▶ _Instructions to follow_
Copying exactly, give the lines in the material below from the one with "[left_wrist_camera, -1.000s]" to the one with "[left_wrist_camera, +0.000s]", ends included, and nothing besides.

▶ _Data excerpt_
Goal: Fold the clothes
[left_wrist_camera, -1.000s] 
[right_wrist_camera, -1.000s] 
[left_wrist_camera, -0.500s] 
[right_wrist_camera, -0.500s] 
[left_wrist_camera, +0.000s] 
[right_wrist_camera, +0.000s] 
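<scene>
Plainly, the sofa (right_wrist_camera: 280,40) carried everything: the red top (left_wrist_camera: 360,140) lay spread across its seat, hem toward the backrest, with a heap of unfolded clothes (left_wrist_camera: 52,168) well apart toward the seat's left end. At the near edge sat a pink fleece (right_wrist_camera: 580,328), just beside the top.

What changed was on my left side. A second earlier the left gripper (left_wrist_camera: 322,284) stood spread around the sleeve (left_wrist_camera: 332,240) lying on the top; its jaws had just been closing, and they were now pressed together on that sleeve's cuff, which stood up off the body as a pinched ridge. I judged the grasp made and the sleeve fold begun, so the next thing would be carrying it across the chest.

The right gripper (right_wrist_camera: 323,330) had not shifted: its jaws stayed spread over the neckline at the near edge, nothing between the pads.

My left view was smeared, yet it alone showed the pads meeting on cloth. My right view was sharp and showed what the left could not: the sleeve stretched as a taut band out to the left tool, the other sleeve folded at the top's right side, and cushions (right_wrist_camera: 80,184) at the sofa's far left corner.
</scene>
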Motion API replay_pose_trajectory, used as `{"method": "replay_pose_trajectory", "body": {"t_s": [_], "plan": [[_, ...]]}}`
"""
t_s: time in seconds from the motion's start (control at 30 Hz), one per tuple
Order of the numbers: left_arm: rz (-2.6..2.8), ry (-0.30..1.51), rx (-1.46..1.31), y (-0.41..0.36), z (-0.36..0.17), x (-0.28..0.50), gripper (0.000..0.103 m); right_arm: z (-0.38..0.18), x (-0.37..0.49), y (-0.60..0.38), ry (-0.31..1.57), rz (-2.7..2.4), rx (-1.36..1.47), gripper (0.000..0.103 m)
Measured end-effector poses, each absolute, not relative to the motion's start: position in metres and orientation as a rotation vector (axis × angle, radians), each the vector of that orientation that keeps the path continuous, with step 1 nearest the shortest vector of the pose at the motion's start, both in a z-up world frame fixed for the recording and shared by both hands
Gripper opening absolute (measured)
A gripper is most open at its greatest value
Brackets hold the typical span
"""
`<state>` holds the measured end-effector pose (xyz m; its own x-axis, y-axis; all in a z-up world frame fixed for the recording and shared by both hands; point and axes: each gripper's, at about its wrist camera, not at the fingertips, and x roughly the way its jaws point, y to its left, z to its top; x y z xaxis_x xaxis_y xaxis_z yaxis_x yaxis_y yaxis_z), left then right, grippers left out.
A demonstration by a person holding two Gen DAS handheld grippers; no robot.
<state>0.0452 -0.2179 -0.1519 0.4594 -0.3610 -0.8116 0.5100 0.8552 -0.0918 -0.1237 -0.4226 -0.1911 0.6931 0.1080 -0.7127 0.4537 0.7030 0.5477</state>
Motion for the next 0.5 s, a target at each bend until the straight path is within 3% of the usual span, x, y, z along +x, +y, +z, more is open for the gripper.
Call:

▶ _The answer_
[left_wrist_camera, -1.000s] 
[right_wrist_camera, -1.000s] 
[left_wrist_camera, -0.500s] 
[right_wrist_camera, -0.500s] 
[left_wrist_camera, +0.000s] 

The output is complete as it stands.